■ **ACTIVITY**:
Exact copies of all the lines below are required, with the pictures omitted.

■ **GIVEN INFORMATION**:
########
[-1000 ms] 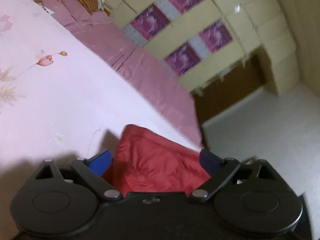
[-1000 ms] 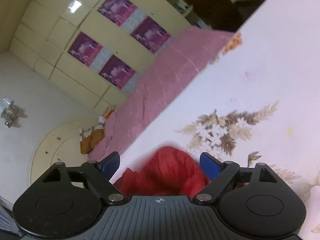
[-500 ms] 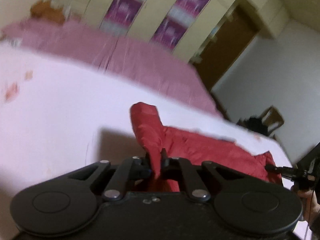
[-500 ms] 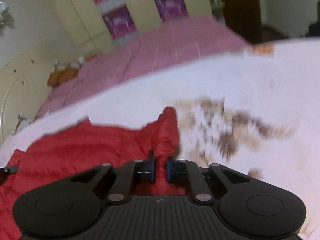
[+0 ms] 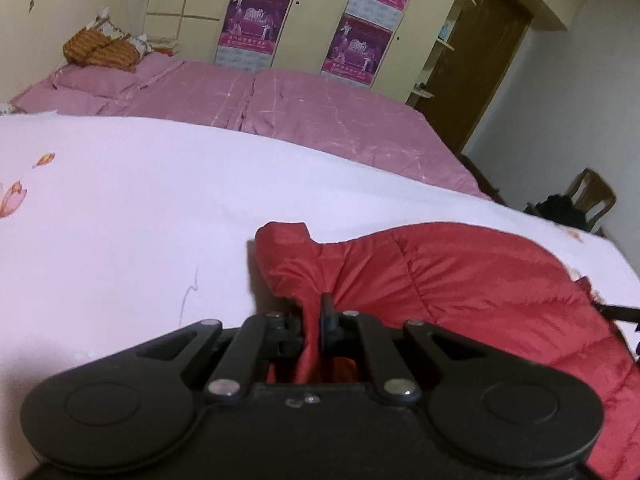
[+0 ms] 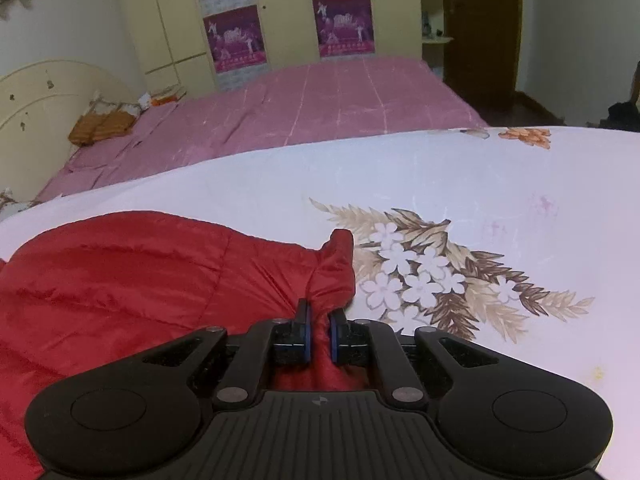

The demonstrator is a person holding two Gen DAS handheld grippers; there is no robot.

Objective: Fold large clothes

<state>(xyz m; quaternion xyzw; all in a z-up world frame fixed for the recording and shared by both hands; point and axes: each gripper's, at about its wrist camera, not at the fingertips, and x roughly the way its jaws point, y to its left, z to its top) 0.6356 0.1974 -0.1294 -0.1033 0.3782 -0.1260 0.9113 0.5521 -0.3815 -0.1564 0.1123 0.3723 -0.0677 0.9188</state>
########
■ **RESPONSE BOX**:
[-1000 ms] 
[-1000 ms] 
[-500 ms] 
[-500 ms] 
[+0 ms] 
[+0 ms] 

The demonstrator is a person holding two Gen DAS handheld grippers; there is no robot.

Objective: Fold large clothes

<state>(xyz m; quaternion xyzw; all in a z-up world frame fixed for the recording and shared by both hands; point and axes: each gripper's, at about its wrist camera, not at the fingertips, and x roughly the way its jaws point, y to its left, z to its top) 0.6356 0.1974 -0.1294 -0.1033 0.3782 -0.1260 0.9113 0.5521 -0.3815 -0.1564 0.1123 0.3723 -0.0677 0.9188</state>

The exercise calls for nothing more than this answer.